Еще, пожалуй, стоит с достаточной определенностью высказаться по поводу недосказанностей квантовой механики, которые я здесь подробно обсуждаю. Самое несуразное, что можно заключить из их наличия, – это что существующая квантовая теория представляет собой конгломерат произвольных заявлений, каждое из которых можно по желанию заменить на какое-то другое. Ничего подобного. Математическая схема квантовой механики последовательна и лишена внутренних противоречий; она позволяет получать численные предсказания, которые подтверждаются опытными фактами. Необходимости в каких бы то ни было изменениях фундаментальных квантовых идей замечено не было, никаких указаний на это ниоткуда не поступает. Возможности их дополнения, как и их интерпретации в привычных нам терминах, обсуждаются, однако и они, при всем имеющемся разнообразии, далеки от «произвольных», и несколько конкурирующих идей сосуществуют тут до тех пор, пока это, опять же, позволяют логическая последовательность и согласие с опытом {2} .
2
Имеется
Попутно я бы предостерег от поверхностных аналогий и параллелей между квантовой механикой и далекими от нее областями. Прекрасно, если методы квантовой механики применимы где-то еще. Квантовая механика, однако, – это вполне конкретная схема, работающая по ясным правилам, и аналогия между каким-то ее аспектом и явлением из другой сферы не означает, что эта последняя имеет в каком бы то ни было смысле квантовую природу. Да, настойчивый вопрос «Как ты ко мне относишься?» влияет на человеческие отношения вопрошающей и ответствующей сторон, и это обстоятельство может даже служить метафорой того факта из квантовой теории, что любое наблюдение представляет собой воздействие, – но не более чем метафорой. Кстати, в книге о квантовой механике без формул какие-то сравнения и метафоры неизбежны, и я прошу читателя не забывать, что любая метафора – не модель явления. Она в лучшем случае передает какую-то часть картины, а потому даже в качестве иллюстрации имеет ограниченное применение. После всех этих предупреждений можно наконец двинуться вперед!

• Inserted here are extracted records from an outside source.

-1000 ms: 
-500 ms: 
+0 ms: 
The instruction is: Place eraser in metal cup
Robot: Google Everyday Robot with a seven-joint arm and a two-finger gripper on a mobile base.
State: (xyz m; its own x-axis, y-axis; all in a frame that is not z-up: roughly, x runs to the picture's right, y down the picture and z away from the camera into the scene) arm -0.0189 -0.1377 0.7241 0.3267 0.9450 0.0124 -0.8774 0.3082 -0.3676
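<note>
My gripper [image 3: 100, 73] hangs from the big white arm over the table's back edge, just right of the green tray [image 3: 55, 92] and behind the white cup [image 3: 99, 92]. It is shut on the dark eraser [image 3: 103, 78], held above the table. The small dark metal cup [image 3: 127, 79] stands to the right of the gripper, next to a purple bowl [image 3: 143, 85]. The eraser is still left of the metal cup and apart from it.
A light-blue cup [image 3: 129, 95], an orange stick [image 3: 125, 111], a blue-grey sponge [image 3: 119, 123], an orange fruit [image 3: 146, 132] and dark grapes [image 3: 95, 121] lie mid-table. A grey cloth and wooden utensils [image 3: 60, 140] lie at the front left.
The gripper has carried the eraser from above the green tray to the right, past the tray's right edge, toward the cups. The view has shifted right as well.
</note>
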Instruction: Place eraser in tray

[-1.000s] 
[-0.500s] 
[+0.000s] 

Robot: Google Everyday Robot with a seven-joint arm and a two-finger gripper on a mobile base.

Благодарности. Я благодарен многим, кто (в силу самых разнообразных причин и поводов) разными способами, в основном задавая вопросы или заставляя меня отвечать на незаданные вопросы, побуждал меня думать о том, что в итоге оказалось написанным, или/и о том, что я вычеркнул в последний момент. Среди прочих это Екатерина Абросимова, Михаил Аркадьев, Максим Гревцев, Александр Жаданов, Григорий Ковбасюк, Валентина Овчинникова, Алексей Сивухин, Руслан Смелянский, Янина Хужина, Алексей Шилов. Я также благодарю всех своих слушателей в разных аудиториях за внимание и вопросы, как и всех тех, кто при незапланированных встречах высказывал мне поддержку. В процессе написания мне сильно помогли критические отзывы об отдельных главах, которые я получал от Ирины Гарт, Андрея Когуня, Валентины Овчинниковой, Марии Попцовой, Ксении Семихатовой, Николая Семихатова, Аркадия Цейтлина, Олега Шейнкмана.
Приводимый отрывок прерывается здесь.